In 2021, a judge of Ontario’s Divisional Court found that mandatory math competency tests for incoming public school teachers constituted discrimination against racialized teaching candidates. The decision, Petrucci v. Ontario, was a bombshell, representing a highwater mark of judicial DEI countenance. It was deemed a “surrender to, indeed an embrace of, irrationality masquerading as legal doctrine” by constitutional scholar Leonid Sirota. Happily, the decision was overturned unanimously by the Court of Appeal last week, but the whole affair and the tangled equality rights jurisprudence that led to the original outcome bear accounting for. 

In response to falling math scores across Ontario schools, the Ontario government mandated a basic math proficiency test (MPT) for all public school teachers.
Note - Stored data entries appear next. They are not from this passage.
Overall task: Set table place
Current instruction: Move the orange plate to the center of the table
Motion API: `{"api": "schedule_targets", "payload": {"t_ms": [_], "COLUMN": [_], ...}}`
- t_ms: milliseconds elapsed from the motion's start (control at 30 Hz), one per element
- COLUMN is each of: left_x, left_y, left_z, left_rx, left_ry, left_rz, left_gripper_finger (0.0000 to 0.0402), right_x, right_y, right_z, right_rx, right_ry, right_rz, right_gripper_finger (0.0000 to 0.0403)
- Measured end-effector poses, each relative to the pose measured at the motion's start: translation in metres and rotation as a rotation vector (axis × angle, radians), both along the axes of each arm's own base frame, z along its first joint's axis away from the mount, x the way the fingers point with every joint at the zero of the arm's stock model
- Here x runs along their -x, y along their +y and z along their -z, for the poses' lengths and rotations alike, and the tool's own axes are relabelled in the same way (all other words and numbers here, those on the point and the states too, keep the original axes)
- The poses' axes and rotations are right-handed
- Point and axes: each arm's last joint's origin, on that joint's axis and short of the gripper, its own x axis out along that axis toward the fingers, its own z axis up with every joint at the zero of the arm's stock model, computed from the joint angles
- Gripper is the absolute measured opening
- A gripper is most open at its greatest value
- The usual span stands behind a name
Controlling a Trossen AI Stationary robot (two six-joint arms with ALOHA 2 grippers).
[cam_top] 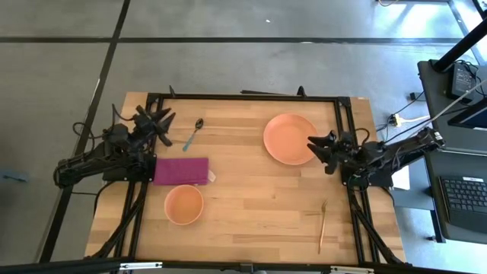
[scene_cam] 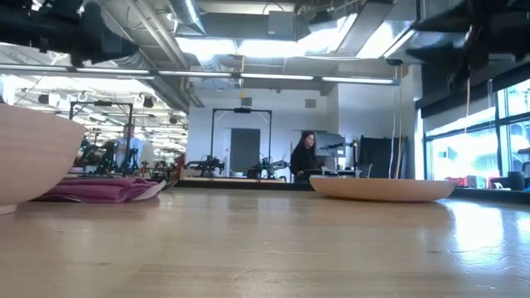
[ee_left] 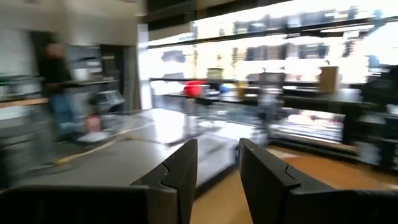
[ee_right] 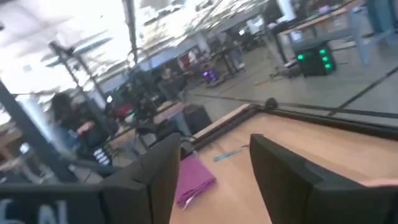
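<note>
The salmon-orange plate [cam_top: 289,138] lies flat toward the table's far right. The matching bowl [cam_top: 183,204] stands near the left front, and the magenta folded napkin [cam_top: 181,171] lies just beyond it. The blue-handled spoon [cam_top: 192,135] rests flat past the napkin. The gold fork [cam_top: 323,226] lies near the right front edge. My left gripper [cam_top: 166,122] hovers open at the far left, left of the spoon. My right gripper [cam_top: 313,148] is open beside the plate's right rim, touching nothing. The right wrist view shows the napkin [ee_right: 193,180] and spoon [ee_right: 227,154] ahead.
The light wood table [cam_top: 251,198] has a black frame [cam_top: 243,97] around it. Bare wood stretches between bowl and fork. In the low view the bowl [scene_cam: 25,153], napkin [scene_cam: 99,190] and plate [scene_cam: 381,189] stand before a room with people at desks.
</note>
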Motion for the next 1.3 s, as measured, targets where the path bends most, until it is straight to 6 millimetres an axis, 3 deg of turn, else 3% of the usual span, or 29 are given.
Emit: {"api": "schedule_targets", "payload": {"t_ms": [67, 200, 433, 633, 900, 1067, 1300], "left_x": [-0.001, -0.002, -0.003, -0.013, -0.035, -0.042, -0.043], "left_y": [-0.002, -0.001, -0.003, -0.001, 0.007, 0.009, 0.01], "left_z": [-0.002, -0.006, -0.026, -0.066, -0.108, -0.118, -0.117], "left_rx": [-0.018, -0.033, -0.016, 0.015, 0.056, 0.058, 0.067], "left_ry": [-0.012, -0.051, 0.028, 0.12, 0.207, 0.212, 0.232], "left_rz": [0.083, 0.06, 0.134, 0.176, 0.158, 0.159, 0.16], "left_gripper_finger": [0.011, 0.011, 0.011, 0.011, 0.011, 0.011, 0.011], "right_x": [0.0, -0.004, -0.03, -0.061, -0.1, -0.116, -0.129], "right_y": [0.001, 0.002, 0.006, 0.004, -0.007, -0.016, -0.026], "right_z": [-0.016, -0.048, -0.058, -0.046, -0.006, 0.017, 0.04], "right_rx": [0.055, 0.18, 0.215, 0.189, 0.078, 0.029, -0.082], "right_ry": [0.018, 0.09, 0.434, 0.651, 0.873, 0.972, 1.038], "right_rz": [-0.02, -0.023, 0.051, 0.085, -0.018, -0.05, -0.075], "right_gripper_finger": [0.0191, 0.019, 0.019, 0.019, 0.019, 0.019, 0.019]}}
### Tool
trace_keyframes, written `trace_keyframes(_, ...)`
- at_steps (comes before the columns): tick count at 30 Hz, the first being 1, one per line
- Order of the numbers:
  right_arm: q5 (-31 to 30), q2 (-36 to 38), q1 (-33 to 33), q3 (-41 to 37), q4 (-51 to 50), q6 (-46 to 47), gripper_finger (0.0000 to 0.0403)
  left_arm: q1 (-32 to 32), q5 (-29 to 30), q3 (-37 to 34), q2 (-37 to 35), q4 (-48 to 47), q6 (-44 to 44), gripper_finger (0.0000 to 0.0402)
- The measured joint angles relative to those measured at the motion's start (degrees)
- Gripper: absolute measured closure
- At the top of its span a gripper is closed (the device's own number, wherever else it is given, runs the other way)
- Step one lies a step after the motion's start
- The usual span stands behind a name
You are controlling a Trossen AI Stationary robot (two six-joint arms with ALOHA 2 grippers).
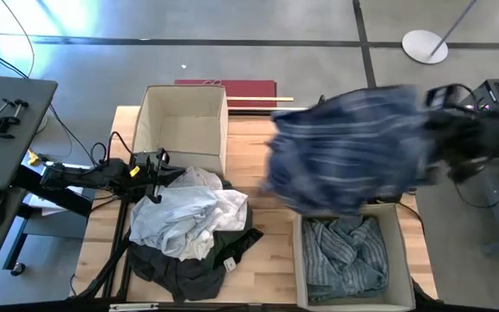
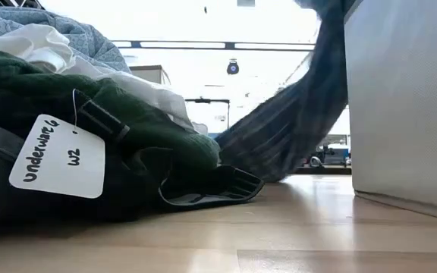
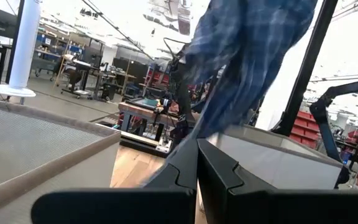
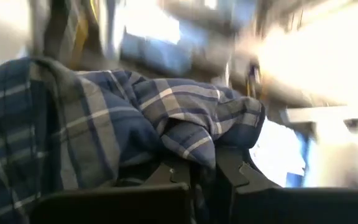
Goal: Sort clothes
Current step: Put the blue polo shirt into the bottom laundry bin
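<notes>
The right gripper [image 4: 204, 171] has its fingers closed on a fold of the plaid shirt [image 1: 353, 147] and holds it in the air. From above, the shirt hangs spread over the table's right side, above the far edge of the right bin [image 1: 401, 260], which already contains a blue-grey garment [image 1: 345, 256]. In the low view the shirt's lower edge seems to reach down near the table beside that bin's wall, so I think part of it is outside the bin.

The step in hand seems to be to put the shirt in this bin. To do it well, the gripper should come over the middle of the bin, high enough that the hanging tail clears the rim, then go down and open only when most of the cloth is inside.

The left gripper [image 3: 197, 174] waits near the pile [image 1: 189, 230] of white, green and dark clothes, beside the empty left bin [image 1: 150, 121]; its fingers are together and hold nothing.
</notes>
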State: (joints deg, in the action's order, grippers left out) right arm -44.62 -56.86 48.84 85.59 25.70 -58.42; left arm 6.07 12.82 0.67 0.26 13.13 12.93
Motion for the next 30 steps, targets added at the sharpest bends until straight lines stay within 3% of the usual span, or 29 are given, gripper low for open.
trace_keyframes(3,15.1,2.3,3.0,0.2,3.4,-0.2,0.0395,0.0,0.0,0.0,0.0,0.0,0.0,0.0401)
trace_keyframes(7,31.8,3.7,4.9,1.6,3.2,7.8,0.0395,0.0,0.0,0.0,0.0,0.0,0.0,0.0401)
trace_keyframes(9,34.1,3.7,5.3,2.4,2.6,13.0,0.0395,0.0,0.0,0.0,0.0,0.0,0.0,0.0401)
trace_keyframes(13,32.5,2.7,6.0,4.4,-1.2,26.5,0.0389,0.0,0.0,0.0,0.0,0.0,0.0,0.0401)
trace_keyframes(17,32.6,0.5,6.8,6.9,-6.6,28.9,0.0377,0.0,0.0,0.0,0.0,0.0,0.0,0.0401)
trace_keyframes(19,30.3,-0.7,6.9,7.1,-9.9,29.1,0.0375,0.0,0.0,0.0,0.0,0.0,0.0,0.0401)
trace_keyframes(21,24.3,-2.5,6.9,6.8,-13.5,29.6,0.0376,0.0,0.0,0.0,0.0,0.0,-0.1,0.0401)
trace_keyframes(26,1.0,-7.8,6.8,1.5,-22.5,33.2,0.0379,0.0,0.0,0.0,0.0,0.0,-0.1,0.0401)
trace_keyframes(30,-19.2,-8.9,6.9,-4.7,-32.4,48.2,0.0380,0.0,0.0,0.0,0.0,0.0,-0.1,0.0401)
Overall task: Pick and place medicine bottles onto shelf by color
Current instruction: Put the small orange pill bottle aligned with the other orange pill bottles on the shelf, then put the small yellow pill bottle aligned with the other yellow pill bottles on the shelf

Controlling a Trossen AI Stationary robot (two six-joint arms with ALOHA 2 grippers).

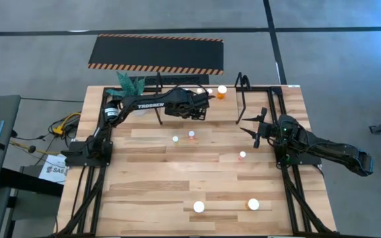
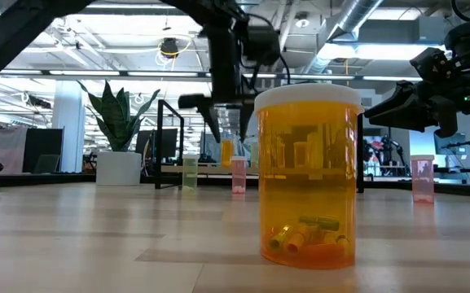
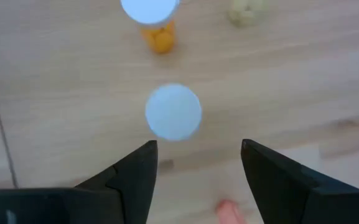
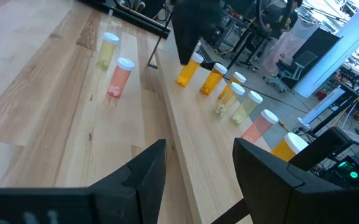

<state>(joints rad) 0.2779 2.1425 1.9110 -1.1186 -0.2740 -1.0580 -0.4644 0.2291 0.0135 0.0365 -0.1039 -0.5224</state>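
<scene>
Left gripper (image 3: 198, 155) jaws are spread, bottle (image 3: 173, 112) stands free just below; a straight vertical retreat is advised so the cap isn't clipped.

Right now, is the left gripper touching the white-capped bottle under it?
Apart. The left wrist view shows the left gripper open, with bare wood between each finger and the white-capped bottle.

The wooden table (image 1: 177, 192) stood on a grey floor (image 1: 32, 53) crossed by dark lines. A black hazard-striped mat (image 1: 156, 53) lay on the floor beyond the table's far edge. The room behind was an open hall with exposed ceiling ducts (image 2: 381, 20), strip lights, a white column (image 2: 68, 130) and a potted plant (image 2: 119, 134).
</scene>
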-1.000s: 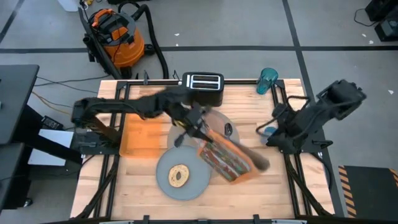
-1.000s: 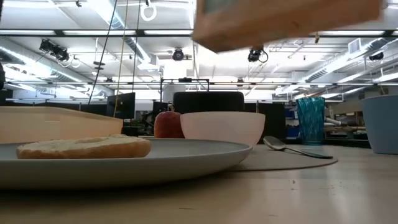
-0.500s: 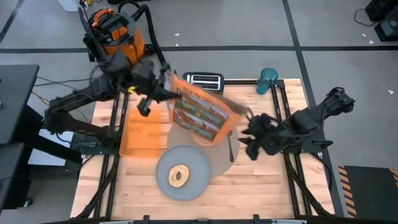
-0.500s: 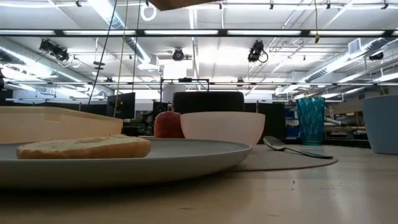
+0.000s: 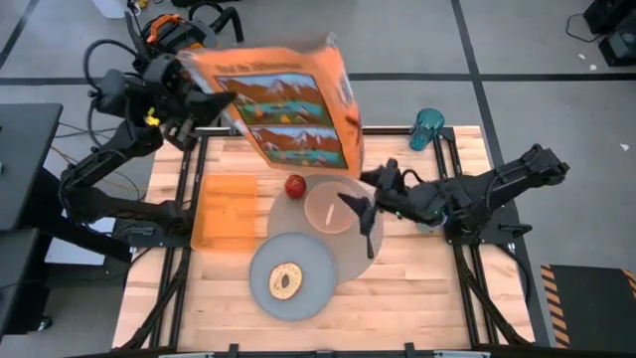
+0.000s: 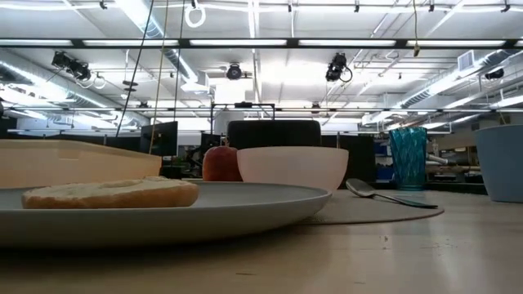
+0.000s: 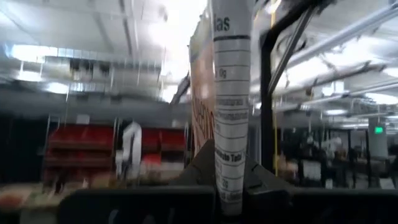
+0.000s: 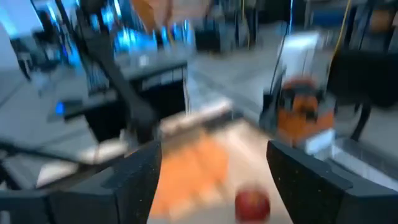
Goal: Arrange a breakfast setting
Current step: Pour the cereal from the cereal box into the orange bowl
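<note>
Wooden table (image 5: 417,288): bears the setting.

Orange cereal box (image 5: 283,104): held high above the table's far left, clamped between the fingers of the left gripper (image 5: 184,99), as the left wrist view confirms; not yet set down.

Large round grey mat (image 5: 350,261): laid at table centre.

Orange tray (image 5: 227,211): left of the mat.

Grey plate (image 5: 316,288): overlapping the mat's near-left edge, bagel (image 5: 286,281) placed on it.

Translucent pink bowl (image 5: 329,207): placed on the mat.

Teal bottle (image 5: 428,127): far right corner.

Red apple (image 5: 295,185): just beyond the bowl.

Metal spoon (image 6: 384,194): laid on the mat, right of the bowl.

Right gripper (image 5: 360,204): spread wide, empty, hovering over the bowl's right side.

Judged mostly arranged; box placement is left.
</note>
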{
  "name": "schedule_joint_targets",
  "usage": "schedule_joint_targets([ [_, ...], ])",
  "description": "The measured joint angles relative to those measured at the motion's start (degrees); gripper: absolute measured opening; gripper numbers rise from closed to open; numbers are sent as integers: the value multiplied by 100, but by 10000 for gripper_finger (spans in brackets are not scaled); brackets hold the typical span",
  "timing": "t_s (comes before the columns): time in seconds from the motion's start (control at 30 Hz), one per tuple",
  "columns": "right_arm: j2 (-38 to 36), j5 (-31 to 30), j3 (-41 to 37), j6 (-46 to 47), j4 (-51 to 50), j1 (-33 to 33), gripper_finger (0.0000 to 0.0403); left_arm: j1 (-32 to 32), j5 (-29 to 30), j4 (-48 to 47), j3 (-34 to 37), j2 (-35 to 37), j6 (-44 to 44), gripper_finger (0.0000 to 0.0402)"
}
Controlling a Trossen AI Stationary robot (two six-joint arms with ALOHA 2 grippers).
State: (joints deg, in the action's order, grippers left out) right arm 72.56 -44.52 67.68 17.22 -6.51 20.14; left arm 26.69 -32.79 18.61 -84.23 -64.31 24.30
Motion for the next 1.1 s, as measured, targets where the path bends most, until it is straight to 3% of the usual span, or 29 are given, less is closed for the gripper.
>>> schedule_joint_targets([
  [0.1,91,77,-4,-1000,1356,-199,310,99,61,349,0,11,250,5],
  [0.23,220,642,2,-2187,3032,-467,323,145,203,420,0,-7,390,5],
  [0.33,237,1071,-9,-2618,3598,-621,331,145,345,474,2,-20,347,5],
  [0.43,211,1723,-4,-2630,3678,-777,337,145,453,542,0,-55,336,5],
  [0.73,198,2939,2,-2450,4209,-1178,339,79,691,721,2,-399,362,5],
  [0.93,145,2817,2,-2424,4899,-1343,333,-130,1001,1266,2,-729,323,7],
  [1.1,148,2677,4,-2287,5158,-1422,300,-212,1124,1415,0,-909,132,12],
])
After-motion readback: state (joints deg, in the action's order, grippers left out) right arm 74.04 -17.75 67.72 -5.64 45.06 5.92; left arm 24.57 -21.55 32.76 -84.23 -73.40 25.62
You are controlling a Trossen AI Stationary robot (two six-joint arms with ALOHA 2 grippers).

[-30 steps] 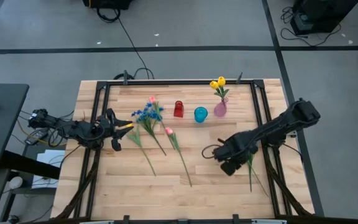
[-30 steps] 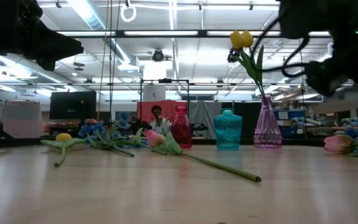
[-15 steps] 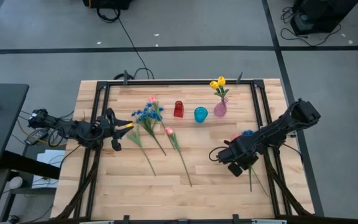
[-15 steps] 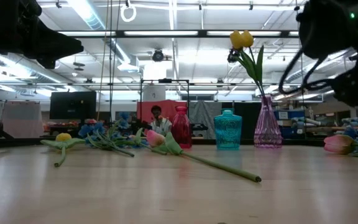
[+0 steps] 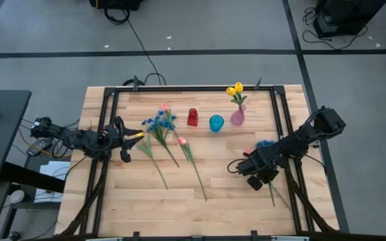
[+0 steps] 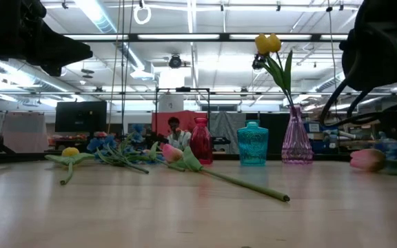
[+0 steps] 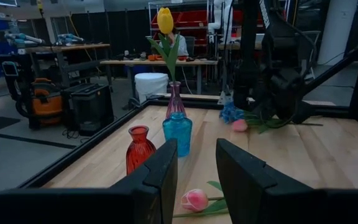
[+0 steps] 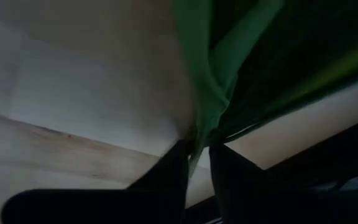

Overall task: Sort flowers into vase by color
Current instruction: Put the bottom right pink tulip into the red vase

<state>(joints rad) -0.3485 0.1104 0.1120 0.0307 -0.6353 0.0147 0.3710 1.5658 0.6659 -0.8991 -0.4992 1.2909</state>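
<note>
My right gripper [image 5: 256,173] is low over the flowers at the table's right side, a pink tulip [image 5: 250,150], a blue spray [image 5: 265,143] and their green stems [image 5: 271,192]. It is shut on a green stem [image 8: 199,134]. My left gripper [image 5: 121,139] waits open and empty at the left, beside a yellow tulip [image 5: 137,136]. A blue spray [image 5: 158,122] and two pink tulips [image 5: 181,141] lie on the table left of centre. A red vase [image 5: 192,117], a blue vase [image 5: 216,123] and a pink vase [image 5: 237,118] holding yellow tulips [image 5: 235,89] stand in a row at the back. My right gripper pinches a thin green stem and leaf [image 8: 196,148] between its two fingers [image 8: 166,174], coming from above with the fingertips close to the table. Which flower the stem belongs to, I cannot tell. The pink tulip head [image 6: 367,160] still lies low at the table.
A black metal frame [image 5: 106,114] runs around the table's edges. The near middle of the wooden table [image 5: 179,207] is bare. A person [image 6: 174,131] shows in the room beyond the table's far edge.
My right gripper has gone toward the table's right edge and down onto the flowers lying there. The pink tulip head there has shifted a little.
</note>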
The MPT barely reached a Grade 9 level, with many questions well below that threshold. The test was screened twice for “bias and sensitivity to equity issues.”

A Divisional Court decision was issued on the basis of one round of the test being administered. It found that the test constituted a form of “adverse impact discrimination”, accepting an assertion that “Black and Latinx teacher candidates are much more likely to fail standardized teacher tests than their White peers,” and that standardized tests are categorically “biased against almost all vulnerable classes of potential teachers other than women”. They reached this conclusion even though it was common ground that teaching candidates were permitted to take the test as many times as needed.

The allegation that standardized tests, whether for students or faculty, contain implicit biases is a familiar one. Staff with the Toronto District School Board’s Mathematics and Numeracy Department have given presentations suggesting that the province’s standardized testing was an example of “white supremacy in K-12 mathematics education.”

The hearing of the appeal, held at Osgoode Hall this fall, was bracing to witness. In one exchange, Justice Monahan remarked, upon hearing that the content of the MPT was biased against non-native English or French candidates, that he felt like he was in Alice in Wonderland absurdist territory. Clearly, basic competence in English or French is a requirement to teach in an Ontario public school.

Counsel for the candidates argued that even the government’s accommodation of multiple test rounds was insufficient and that the disparity in test outcomes created sufficient evidence of discriminatory impact. He argued that to demand more evidence would be “unduly onerous” for the candidates. This was posited due to the excessive burden for racialized candidates of having to “see their white colleagues passing, give up jobs and time with family.” They feared that some candidates who failed the first time would just give up.

With an eventual pass rate for racialized candidates of 93 percent, the court didn’t accept this, as there was no indication that the test served as a meaningful barrier to the diversity of the teaching profession. And thank God. If the standard of a basic test of grade nine math abilities for an educator is too meritocratic for our society, and asking intended teachers who don’t pass right away for a bit of perseverance, things are pretty hopeless. (And I say this as somebody who failed her G2 driving test four times, with considerable humiliation!)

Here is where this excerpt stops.